月島氏は、「批判されそうだけどね、この意見。」などと影響について軽く考えてるようだが批判じゃなく批難相当ですよ。肯定可能な箇所が一つもない。いまだ信じられない。ここまで有害な文章が凍結することなく支持を集めながら流通するなんて。
これは共感の形をとった価値の転倒でとても危険。
だってそうでしょう。
「我が子の命を奪おうとも社会の皆様はわかってくれる。お母さん大変だったねと被害者扱いしてくれる。乳児の死を許容してくれる。」←こういう心象形成を促すインセンティブになりかねない。

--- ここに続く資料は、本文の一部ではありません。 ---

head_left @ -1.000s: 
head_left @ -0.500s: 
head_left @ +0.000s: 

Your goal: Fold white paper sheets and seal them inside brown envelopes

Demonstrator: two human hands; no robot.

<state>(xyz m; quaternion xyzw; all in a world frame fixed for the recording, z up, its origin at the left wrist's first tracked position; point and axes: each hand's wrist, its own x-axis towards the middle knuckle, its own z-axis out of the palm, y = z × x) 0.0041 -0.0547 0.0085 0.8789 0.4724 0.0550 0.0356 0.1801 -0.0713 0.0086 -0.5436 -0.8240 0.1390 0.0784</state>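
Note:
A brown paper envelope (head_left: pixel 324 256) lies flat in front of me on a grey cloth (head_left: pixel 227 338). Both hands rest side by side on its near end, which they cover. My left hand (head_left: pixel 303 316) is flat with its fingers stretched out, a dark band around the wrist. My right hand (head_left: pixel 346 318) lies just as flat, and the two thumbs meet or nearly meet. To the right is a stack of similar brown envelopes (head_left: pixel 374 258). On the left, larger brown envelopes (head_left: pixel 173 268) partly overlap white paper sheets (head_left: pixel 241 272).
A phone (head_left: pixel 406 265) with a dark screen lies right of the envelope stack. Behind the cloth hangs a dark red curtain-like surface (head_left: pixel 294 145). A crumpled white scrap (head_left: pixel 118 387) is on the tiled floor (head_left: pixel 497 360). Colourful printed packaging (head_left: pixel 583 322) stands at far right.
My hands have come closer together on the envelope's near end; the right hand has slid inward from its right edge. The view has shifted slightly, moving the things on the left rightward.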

これが(法の空白に対する悲痛な叫びとしての)仇討ちとかであれば被害者は讐仇になるわけで、そうせざるを得なかった人間らしい愚かさへ共感の余地があるんだけども。
この場合、「(ルール上)○○は良くないが、(心情は)理解できる」と意見表明されても被害者に酌量するところが皆無であれば、かつ内容対等であれば、別段違和を覚えない。
子供の事例と異なり理不尽に命を奪われるわけじゃないからルール破り(制度・手続き)のレイヤが着地点。